The other candidates are promising — yet still unproven. Willis, a 6-foot-4, 200-pound freshman, was a three-star recruit who guided Bishop Miege to a state title on the strength of his big arm. Stanley, meanwhile, is a dual-threat quarterback from Vero Beach, Fla., a prospect who largely flew under the radar until late in the recruiting cycle. Both arrived on campus this summer, and while Beaty has not seen either on the field, he has received glowing reports from veteran players and strength coach Je’Ney Jackson.
“The guy has got great wind,” Beaty said of Willis. “He kills it in those 5 a.m. workouts. He’s got some mental toughness to him. The (other players) are coming in, talking about how he can wing it. He can throw it. Carter Stanley … the same thing.”
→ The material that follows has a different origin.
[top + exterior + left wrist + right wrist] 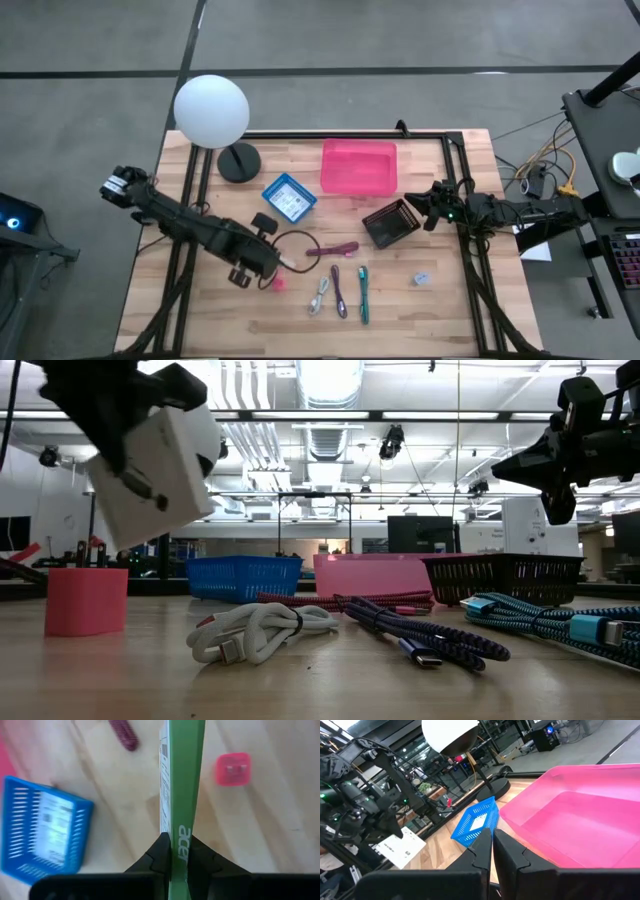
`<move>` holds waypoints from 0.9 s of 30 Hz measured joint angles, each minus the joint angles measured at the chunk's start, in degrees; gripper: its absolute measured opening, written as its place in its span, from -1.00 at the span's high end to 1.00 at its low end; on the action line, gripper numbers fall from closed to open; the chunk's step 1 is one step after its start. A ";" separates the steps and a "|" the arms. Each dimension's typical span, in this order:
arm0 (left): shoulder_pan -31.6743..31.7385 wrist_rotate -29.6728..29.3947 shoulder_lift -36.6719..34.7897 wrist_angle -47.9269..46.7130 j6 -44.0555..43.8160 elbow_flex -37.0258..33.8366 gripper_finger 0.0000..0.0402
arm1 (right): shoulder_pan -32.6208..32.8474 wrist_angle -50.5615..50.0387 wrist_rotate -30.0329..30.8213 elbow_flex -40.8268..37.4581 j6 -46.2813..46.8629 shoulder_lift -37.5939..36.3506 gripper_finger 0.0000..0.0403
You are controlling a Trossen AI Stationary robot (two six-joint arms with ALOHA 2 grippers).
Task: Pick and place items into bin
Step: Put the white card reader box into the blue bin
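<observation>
My left gripper (178, 851) (268, 263) is shut on a flat white box with a green "acer" edge (182, 775) (155, 460), held above the table's near-left part. Below it a small pink cube (232, 768) (87, 600) (277, 283) sits on the wood. Bundled cables lie beside it: maroon (332, 248), white (320, 295) (262, 632), purple (340, 290), teal (363, 293). A tiny grey piece (421, 278) lies to the right. My right gripper (492, 840) (432, 208) is shut, empty, hovering by the dark basket (392, 222). My left gripper pinches the box between its two fingers (161, 852), one on each broad face, at the end nearest the wrist (181, 837). The green narrow edge faces the wrist camera. The box is lifted clear of the table and tilted (150, 470).
Along the far half stand a blue basket (288, 198) holding a labelled item, a pink bin (358, 167) and the dark basket. A white globe lamp (211, 110) on a black base (238, 162) is at the far-left corner. Bare wood lies near the front edge.
</observation>
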 joint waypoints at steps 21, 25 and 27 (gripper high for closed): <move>17.58 -22.47 -1.19 6.47 28.10 -1.55 0.90 | -0.01 0.00 0.00 0.00 -0.22 0.07 0.96; 20.39 -22.51 -0.98 12.50 33.09 -3.14 0.90 | -0.01 0.00 0.00 0.00 -0.22 0.07 0.96; 21.32 -22.55 -0.98 15.68 36.34 -3.96 0.90 | 0.01 0.00 0.00 0.00 -0.22 0.07 0.96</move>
Sophomore tight Ben Johnson is among those who has been impressed with both Willis and Carter during seven-on-seven drills.
“They’re both hard workers, so there’s definitely going to be a fight for that position,” Johnson said. “I think competition brings out the best in everybody. It’s definitely going to be a fight.
If you have watched Kansas football during the last five years, nobody has to tell you about the years of substandard play at the quarterback position. In the years after the record-smashing Todd Reesing, the KU quarterback position has been a wasteland of castoffs, place-holders and grinders trying to roll a bowling ball up a sheet of ice. For a brief stretch last season, Cummings appeared to lock down the job with some stirring performances — relatively speaking, of course. For now, though, Cummings is indefinitely sidelined, and Beaty is left to find another answer behind center.
“If we could make that decision a couple weeks into camp, that would be great,” Beaty said. “But we’re not going to unless we know. And the good thing is we’re going to know pretty quick.”